Your goal » As you look over the data below, please find each line where the word "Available" appears, then copy it.
===== Materials provided
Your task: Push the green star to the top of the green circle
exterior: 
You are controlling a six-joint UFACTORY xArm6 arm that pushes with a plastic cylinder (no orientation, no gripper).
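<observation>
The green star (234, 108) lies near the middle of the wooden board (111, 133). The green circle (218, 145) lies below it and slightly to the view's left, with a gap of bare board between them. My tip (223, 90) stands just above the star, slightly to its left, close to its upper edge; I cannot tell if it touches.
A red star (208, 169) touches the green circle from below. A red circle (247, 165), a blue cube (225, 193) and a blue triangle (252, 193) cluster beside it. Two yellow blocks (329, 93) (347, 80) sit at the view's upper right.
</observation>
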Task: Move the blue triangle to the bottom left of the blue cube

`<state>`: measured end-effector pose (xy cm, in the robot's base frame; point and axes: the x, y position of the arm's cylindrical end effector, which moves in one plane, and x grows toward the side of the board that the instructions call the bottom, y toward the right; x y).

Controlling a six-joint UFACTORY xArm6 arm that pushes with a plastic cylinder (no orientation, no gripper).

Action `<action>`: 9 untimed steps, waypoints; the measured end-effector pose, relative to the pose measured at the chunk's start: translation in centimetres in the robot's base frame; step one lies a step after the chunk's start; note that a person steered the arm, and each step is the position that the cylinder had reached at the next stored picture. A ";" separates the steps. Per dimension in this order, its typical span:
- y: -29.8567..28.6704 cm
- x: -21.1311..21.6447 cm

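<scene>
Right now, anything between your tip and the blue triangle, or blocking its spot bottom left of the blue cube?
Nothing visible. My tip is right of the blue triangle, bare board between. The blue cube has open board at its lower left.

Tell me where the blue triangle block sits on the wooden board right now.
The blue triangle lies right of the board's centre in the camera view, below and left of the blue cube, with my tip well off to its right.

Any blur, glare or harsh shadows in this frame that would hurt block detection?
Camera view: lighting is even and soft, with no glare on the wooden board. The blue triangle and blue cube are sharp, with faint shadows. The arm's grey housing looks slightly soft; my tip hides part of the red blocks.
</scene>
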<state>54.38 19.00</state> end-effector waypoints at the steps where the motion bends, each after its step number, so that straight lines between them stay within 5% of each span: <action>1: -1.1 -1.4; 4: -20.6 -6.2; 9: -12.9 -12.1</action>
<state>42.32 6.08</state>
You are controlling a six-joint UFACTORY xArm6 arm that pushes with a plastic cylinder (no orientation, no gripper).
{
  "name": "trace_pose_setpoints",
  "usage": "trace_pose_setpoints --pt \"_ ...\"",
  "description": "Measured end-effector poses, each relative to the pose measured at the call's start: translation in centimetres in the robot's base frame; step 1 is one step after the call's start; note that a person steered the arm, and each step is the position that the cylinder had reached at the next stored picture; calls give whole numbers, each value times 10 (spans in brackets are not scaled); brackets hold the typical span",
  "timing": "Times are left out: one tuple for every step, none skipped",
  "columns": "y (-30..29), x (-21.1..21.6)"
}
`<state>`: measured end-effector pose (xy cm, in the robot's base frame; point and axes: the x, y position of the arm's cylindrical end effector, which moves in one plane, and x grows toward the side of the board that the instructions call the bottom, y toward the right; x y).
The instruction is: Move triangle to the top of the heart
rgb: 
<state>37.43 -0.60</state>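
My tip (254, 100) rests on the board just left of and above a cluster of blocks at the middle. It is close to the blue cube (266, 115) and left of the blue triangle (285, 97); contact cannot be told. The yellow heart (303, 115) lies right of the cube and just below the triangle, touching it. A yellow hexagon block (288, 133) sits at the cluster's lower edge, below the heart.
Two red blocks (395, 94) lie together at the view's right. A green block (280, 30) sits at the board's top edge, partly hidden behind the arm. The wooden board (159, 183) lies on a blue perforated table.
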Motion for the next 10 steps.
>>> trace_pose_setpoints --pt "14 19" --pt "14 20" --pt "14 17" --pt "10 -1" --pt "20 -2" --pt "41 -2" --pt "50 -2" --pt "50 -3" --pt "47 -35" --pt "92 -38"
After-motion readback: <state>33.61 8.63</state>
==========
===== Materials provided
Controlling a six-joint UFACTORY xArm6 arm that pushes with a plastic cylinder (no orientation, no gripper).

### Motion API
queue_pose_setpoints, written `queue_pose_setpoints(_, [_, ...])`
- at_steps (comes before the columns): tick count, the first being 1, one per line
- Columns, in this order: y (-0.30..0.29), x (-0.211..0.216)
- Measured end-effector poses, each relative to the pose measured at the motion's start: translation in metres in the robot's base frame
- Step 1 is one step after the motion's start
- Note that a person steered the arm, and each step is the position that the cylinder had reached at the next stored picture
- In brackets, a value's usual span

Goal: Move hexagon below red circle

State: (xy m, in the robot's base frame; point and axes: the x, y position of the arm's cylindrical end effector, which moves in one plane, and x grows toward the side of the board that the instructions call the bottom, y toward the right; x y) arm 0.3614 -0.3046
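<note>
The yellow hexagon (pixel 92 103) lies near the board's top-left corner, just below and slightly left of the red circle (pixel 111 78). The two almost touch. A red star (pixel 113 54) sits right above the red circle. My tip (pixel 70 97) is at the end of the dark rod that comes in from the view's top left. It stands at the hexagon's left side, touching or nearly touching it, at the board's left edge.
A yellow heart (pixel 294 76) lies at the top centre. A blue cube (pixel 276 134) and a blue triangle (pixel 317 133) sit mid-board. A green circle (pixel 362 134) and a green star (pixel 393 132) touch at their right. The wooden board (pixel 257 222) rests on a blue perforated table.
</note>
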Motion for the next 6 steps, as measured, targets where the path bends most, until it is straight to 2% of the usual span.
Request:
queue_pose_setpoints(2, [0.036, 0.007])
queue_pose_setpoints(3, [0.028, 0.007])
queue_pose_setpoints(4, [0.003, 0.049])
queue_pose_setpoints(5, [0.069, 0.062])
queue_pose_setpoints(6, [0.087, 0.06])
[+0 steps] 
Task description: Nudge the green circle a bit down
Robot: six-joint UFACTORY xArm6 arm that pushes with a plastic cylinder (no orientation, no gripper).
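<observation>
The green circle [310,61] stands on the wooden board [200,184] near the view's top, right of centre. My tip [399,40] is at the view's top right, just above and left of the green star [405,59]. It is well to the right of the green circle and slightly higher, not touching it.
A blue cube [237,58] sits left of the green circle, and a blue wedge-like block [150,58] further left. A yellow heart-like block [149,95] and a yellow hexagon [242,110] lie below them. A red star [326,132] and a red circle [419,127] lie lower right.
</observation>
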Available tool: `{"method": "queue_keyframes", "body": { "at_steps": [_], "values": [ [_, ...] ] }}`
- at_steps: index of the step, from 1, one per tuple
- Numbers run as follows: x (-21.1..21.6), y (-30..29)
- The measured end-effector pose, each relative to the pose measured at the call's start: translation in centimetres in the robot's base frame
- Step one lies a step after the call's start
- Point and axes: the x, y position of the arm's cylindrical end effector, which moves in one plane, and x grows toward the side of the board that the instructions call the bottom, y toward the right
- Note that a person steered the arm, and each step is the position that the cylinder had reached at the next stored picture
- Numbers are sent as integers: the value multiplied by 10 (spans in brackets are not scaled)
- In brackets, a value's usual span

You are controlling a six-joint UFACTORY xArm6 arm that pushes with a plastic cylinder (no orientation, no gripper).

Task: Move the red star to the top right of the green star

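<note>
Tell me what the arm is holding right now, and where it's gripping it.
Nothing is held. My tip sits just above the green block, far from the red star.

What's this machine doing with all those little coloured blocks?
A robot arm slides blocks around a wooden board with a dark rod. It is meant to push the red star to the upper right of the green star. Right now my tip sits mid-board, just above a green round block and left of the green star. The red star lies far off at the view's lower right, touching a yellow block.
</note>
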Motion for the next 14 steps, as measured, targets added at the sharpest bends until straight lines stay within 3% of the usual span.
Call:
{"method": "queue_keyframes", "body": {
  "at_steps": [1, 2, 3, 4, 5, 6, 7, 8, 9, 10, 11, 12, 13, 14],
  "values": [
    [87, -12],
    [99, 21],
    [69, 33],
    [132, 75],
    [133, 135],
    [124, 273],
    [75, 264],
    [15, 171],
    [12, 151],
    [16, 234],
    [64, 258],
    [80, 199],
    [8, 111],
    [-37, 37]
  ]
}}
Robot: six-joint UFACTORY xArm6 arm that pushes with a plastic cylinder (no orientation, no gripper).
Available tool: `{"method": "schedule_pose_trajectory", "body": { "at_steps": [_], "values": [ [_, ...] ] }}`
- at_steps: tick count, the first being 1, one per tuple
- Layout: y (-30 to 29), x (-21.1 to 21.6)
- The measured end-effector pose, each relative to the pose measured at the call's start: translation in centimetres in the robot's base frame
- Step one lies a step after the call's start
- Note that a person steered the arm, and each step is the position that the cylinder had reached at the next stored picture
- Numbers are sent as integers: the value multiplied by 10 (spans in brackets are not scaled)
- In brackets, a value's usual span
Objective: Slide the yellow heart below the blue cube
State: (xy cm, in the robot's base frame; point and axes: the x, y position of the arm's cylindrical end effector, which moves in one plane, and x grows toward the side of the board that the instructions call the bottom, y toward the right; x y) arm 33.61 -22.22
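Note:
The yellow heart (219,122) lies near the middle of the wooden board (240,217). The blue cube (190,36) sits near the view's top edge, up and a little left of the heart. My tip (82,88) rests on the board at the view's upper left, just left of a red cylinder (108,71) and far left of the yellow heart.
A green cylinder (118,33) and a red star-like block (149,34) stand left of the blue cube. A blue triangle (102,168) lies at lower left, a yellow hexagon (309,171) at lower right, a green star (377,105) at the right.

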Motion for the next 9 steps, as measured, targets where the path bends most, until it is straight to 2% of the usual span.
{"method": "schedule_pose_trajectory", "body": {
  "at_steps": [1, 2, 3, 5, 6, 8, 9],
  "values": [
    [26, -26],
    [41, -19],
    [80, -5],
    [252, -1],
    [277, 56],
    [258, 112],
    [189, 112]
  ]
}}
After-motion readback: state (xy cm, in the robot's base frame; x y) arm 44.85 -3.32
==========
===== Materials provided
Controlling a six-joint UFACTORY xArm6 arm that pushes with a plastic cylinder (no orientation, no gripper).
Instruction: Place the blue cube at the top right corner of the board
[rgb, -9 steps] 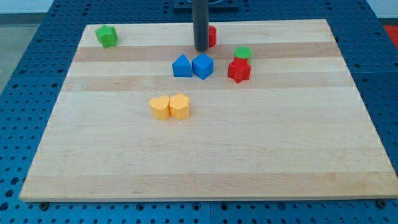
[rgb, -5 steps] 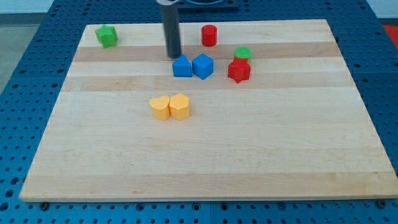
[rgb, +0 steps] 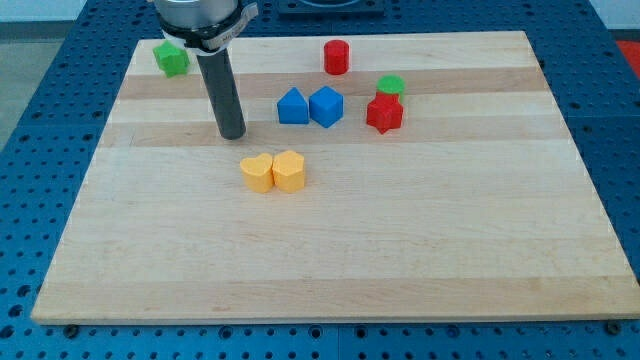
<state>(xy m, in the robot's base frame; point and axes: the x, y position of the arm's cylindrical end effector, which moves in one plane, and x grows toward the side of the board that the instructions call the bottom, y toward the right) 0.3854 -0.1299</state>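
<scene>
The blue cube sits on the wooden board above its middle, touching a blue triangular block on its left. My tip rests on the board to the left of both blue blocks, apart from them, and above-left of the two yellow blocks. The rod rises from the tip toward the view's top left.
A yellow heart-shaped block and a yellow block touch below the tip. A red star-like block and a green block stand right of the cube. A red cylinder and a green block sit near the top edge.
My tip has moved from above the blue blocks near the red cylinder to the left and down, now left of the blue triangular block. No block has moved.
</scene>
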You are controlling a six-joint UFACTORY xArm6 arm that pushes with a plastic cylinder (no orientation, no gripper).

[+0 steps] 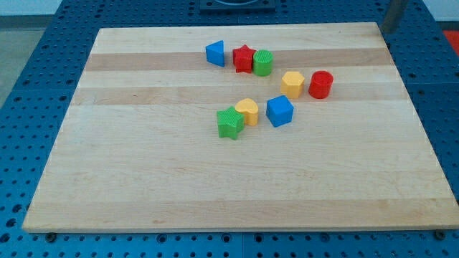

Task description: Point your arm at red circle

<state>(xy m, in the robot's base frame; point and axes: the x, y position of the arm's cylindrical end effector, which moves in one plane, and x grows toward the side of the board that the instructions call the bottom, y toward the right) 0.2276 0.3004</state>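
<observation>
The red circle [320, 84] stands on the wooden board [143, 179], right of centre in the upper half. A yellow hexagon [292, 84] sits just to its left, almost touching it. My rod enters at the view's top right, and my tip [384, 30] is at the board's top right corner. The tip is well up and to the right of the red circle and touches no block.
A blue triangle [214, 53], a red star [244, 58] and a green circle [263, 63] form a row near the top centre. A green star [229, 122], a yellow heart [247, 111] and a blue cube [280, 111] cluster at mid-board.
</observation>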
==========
Result of the exercise »
Available tool: `{"method": "queue_keyframes", "body": { "at_steps": [_], "values": [ [_, ...] ] }}`
Available tool: `{"method": "schedule_pose_trajectory", "body": { "at_steps": [_], "values": [ [_, ...] ] }}`

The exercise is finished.